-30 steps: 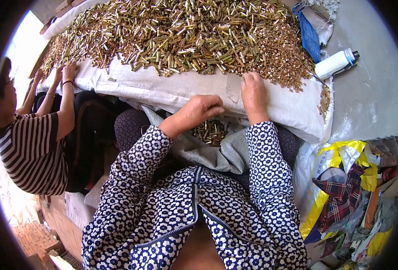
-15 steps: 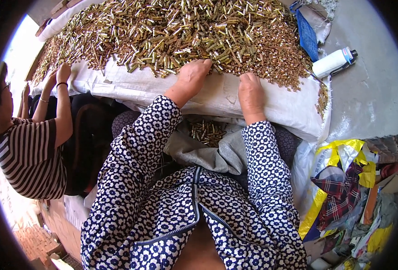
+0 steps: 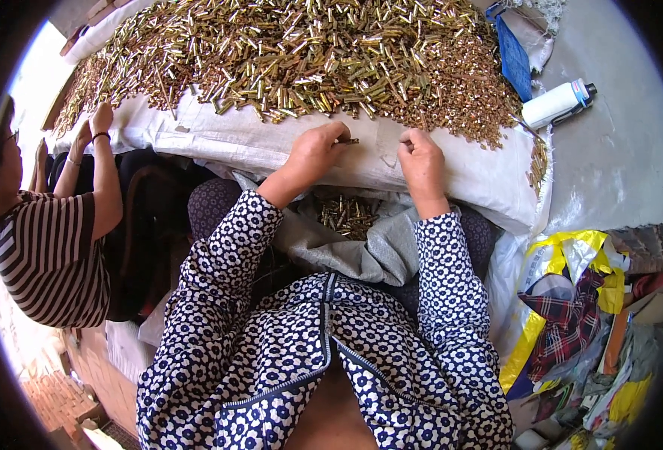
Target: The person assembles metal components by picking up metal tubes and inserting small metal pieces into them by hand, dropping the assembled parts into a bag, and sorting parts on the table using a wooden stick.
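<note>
A wide pile of small brass-coloured metal tubes (image 3: 294, 56) covers the far part of a table spread with white woven sheeting (image 3: 234, 135). Over the near edge of that sheeting, my left hand (image 3: 316, 154) pinches a short metal tube (image 3: 352, 141) between thumb and fingers. My right hand (image 3: 423, 159) is closed a little to its right, fingertips pressed together; whatever they hold, if anything, is hidden. Below and between my hands, more metal tubes (image 3: 346, 216) lie in a grey sack (image 3: 376, 259) that hangs open at my lap.
On the left a co-worker in a striped shirt (image 3: 46, 255) has both hands at the pile's left edge. A white bottle (image 3: 556, 103) lies at the right beside a blue cloth (image 3: 513, 56). Bags and cloth scraps (image 3: 564, 322) are heaped at the lower right.
My left hand has drawn back from the pile's edge toward me, and a metal tube now shows in its fingers. My right hand has shifted slightly nearer to me.
</note>
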Demonstrator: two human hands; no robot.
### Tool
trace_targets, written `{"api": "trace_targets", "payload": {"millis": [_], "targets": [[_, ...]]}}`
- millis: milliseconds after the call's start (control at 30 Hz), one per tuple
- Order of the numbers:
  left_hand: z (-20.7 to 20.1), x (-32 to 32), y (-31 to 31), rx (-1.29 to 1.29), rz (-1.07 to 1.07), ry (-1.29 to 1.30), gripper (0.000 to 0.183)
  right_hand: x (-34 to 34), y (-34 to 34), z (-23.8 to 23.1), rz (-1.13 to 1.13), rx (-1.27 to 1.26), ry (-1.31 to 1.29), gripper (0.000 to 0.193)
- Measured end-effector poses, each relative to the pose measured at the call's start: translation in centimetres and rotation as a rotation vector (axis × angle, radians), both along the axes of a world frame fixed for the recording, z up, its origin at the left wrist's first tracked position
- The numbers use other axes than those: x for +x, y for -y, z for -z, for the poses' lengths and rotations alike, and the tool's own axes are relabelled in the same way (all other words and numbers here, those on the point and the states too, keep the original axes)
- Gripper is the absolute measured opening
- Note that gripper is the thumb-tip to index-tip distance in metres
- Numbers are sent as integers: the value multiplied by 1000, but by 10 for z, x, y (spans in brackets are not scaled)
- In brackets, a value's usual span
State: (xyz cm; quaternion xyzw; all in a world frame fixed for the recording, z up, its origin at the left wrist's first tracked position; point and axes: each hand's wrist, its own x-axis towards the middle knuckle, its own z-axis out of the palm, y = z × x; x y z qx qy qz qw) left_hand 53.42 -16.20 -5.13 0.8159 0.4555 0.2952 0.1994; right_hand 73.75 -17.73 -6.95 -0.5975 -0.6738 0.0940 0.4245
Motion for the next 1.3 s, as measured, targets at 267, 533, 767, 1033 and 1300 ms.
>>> {"api": "trace_targets", "payload": {"millis": [267,533,767,1033,1300], "targets": [[-8,0,15,-455,50,431,8,-35,22,-10,-313,-327,-981,6],[-1,1,21,-559,100,670,8,-39,29,-5,-306,-346,-1071,11],[0,7,23,-659,53,857,10,-40,30,0,-267,-309,-955,9],[-1,32,16,162,167,-92,11,-34,21,4,-117,84,35,14],[-2,46,7,204,210,-186,11,-3,11,14,-52,24,-94,7]]}}
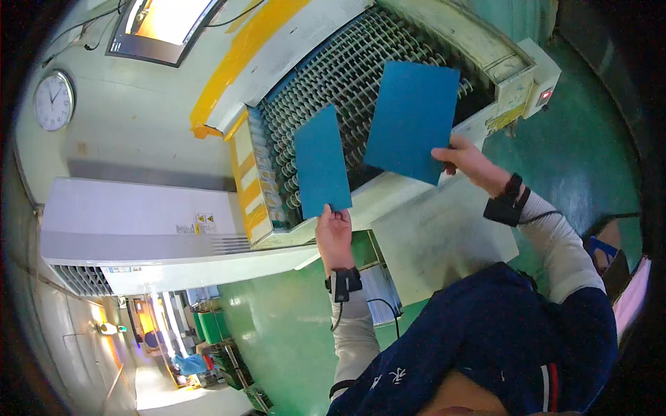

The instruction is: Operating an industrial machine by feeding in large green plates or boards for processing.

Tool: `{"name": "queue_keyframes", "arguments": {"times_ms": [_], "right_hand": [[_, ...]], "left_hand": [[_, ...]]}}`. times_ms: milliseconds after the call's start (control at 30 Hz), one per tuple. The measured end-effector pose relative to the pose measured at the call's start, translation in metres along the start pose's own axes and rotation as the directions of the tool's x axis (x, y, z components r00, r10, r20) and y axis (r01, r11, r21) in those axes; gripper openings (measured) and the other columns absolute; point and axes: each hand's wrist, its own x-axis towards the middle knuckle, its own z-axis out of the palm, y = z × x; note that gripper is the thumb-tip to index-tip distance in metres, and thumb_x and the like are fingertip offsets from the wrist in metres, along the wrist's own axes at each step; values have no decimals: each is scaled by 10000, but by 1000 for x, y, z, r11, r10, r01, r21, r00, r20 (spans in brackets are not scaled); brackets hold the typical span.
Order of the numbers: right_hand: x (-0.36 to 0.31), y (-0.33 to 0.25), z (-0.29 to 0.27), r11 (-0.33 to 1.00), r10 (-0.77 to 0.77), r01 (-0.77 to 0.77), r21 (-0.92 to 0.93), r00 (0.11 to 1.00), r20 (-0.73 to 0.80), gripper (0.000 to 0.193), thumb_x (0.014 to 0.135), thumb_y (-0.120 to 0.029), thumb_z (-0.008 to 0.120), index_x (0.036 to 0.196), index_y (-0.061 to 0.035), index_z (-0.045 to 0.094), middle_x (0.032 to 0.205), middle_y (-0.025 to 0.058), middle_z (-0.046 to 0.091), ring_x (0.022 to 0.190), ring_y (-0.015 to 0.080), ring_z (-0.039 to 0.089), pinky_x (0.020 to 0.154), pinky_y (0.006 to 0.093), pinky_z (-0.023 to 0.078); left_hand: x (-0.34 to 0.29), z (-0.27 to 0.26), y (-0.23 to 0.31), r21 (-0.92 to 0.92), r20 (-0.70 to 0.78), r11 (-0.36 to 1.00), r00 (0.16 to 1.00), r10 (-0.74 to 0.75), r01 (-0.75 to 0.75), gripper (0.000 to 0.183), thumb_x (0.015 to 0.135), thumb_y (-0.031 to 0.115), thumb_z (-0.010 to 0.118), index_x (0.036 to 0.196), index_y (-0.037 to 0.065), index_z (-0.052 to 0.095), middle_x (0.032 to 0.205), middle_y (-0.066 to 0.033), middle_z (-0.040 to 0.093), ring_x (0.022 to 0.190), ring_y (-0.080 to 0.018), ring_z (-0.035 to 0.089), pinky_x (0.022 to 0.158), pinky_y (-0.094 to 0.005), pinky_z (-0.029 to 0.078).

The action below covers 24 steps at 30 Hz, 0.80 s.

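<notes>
The left hand [334, 239] grips the narrow blue sheet [322, 163] at its lower edge. The fingers [337, 215] of this hand are closed to the thickness of the sheet, with the thumb beside them at the same edge. The right hand [475, 166] grips the wide blue sheet [414, 121] near its lower right corner. Its thumb and fingers are pinched together on the right edge; the fingertips behind the sheet are hidden.

Both sheets are positioned in front of the wheeled conveyor bed [361, 38], side by side and apart from each other, each slightly tilted. Whether either sheet touches the wheels cannot be determined from this view.

A yellow-and-white striped side guard [248, 182] bounds the bed on the left. A control box [544, 76] with a red switch is mounted at the right end. A pale flat plate [444, 236] is located below the wide sheet, between the forearms. A black strapped device [343, 283] is fitted to the left wrist; a similar black unit [508, 202] is fitted to the right wrist.
</notes>
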Motion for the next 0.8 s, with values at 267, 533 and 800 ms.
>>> {"name": "queue_keyframes", "arguments": {"times_ms": [267,533,800], "right_hand": [[91,-70,-4,958,-210,218,-186,976,61,285,842,-124,608,1082,28,627,885,59,659,729,144,600,636,291,484],[190,-74,-1,938,-231,198,-285,969,-89,305,825,-232,644,941,51,661,805,69,649,694,160,580,620,349,470],[251,-95,-18,471,-417,24,-882,887,-198,322,766,-242,654,861,66,640,819,227,654,771,373,632,694,432,508]], "left_hand": [[65,48,0,-62,-82,998,996,25,-30,123,898,48,599,1012,23,558,942,-79,616,857,-192,566,827,-354,508],[131,66,-5,-90,-162,994,986,47,-63,209,917,48,565,1122,32,526,1099,-98,592,971,-225,566,907,-372,504],[148,88,-2,17,34,997,996,-82,82,278,924,38,529,1188,-14,456,1195,-171,550,1125,-294,532,965,-422,493]]}}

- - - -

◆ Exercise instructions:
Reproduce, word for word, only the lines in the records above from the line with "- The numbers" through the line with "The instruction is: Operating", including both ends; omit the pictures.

◆ Exercise answer:
- The numbers use other axes than those: x for +x, y for -y, z for -z, for the poses' lengths and rotations alike, and the tool's own axes are relabelled in the same way (all other words and numbers here, those on the point and the states too, keep the original axes)
- Gripper is the absolute measured opening
- Note that gripper is the thumb-tip to index-tip distance in metres
- Numbers are sent as integers: the value multiplied by 1000, but by 10 for z, x, y (spans in brackets are not scaled)
- In brackets, a value's usual span
State: (xyz cm; quaternion xyzw; all in a world frame fixed for the recording, z up, its origin at the left wrist's first tracked position; point and axes: each hand's wrist, its own x-axis towards the middle knuckle, its own z-axis out of the palm, y = z × x; x y z qx qy qz qw) left_hand 53.42 -16.20 -5.13 0.8159 0.4555 0.2952 0.1994; right_hand 73.75 -17.73 -6.95 -0.5975 -0.6738 0.0940 0.4245
Motion for the next 1.3 s, as measured, targets at 267, 533, 767, 1033 and 1300 ms.
>>> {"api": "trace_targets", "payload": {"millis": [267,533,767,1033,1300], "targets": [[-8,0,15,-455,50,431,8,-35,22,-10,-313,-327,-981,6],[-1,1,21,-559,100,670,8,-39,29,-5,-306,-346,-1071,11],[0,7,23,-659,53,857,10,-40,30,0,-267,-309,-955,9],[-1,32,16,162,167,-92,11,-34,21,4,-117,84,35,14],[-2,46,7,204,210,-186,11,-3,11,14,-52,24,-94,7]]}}

The instruction is: Operating an industrial machine by feeding in large green plates or boards for processing.

Nothing remains to be written for this exercise.